**Exercise requirements**
Given the listing below, write out exactly the lines starting with the line that has "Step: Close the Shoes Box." and going on through the line that has "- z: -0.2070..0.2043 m", both kept.

:: Recorded information ::

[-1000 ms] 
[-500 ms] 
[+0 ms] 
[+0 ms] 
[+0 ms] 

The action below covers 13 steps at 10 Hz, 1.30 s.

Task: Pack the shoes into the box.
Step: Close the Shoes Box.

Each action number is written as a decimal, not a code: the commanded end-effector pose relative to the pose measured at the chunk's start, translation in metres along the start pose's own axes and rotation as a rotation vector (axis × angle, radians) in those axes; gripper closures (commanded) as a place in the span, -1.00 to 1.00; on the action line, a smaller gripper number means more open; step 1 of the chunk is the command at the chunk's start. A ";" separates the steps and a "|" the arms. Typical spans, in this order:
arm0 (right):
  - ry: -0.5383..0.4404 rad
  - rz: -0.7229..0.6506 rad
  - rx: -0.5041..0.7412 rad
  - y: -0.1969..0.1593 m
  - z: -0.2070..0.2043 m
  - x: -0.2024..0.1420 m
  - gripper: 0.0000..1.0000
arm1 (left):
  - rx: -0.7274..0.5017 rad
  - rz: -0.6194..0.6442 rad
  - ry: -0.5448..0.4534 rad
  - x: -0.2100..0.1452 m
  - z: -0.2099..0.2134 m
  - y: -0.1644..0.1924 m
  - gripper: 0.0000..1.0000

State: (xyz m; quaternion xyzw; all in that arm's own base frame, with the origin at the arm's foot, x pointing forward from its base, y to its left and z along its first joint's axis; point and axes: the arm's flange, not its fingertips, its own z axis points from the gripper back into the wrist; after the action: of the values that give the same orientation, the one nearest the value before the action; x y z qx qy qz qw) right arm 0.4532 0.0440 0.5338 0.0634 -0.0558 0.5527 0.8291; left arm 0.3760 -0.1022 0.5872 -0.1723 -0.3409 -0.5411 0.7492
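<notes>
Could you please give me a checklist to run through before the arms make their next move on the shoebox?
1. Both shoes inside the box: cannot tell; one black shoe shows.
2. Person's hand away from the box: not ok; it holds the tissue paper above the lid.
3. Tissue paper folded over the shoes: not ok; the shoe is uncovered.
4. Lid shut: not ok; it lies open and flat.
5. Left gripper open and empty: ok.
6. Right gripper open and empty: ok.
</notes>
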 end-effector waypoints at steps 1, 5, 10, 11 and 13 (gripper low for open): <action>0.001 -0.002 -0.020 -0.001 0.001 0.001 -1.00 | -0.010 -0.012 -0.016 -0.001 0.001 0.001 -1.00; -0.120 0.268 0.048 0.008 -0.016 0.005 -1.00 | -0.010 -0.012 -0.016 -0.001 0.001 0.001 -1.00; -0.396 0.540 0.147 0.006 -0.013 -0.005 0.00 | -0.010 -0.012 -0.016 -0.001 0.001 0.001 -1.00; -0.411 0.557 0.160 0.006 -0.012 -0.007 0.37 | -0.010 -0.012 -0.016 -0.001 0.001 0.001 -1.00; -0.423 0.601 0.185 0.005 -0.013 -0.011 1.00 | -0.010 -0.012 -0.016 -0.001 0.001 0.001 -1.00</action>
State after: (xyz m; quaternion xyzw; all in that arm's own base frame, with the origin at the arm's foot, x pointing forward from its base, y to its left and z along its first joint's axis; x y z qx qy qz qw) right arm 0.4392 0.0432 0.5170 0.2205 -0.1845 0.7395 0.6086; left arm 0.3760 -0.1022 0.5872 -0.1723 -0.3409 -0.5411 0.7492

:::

**Response for this exercise**
Step: Close the Shoes Box.

Each action number is written as a decimal, not a code: the commanded end-effector pose relative to the pose measured at the chunk's start, translation in metres along the start pose's own axes and rotation as a rotation vector (axis × angle, radians) in those axes; gripper closures (commanded) as a place in the span, -1.00 to 1.00; on the action line, a smaller gripper number means more open; step 1 of the chunk is the command at the chunk's start. A ";" separates the steps and a "|" the arms. Typical spans, in this order:
arm0 (right):
  - ry: -0.5383..0.4404 rad
  - rz: -0.7229..0.6506 rad
  - rx: -0.5041..0.7412 rad
  - y: -0.1969..0.1593 m
  - z: -0.2070..0.2043 m

The answer was written out completely.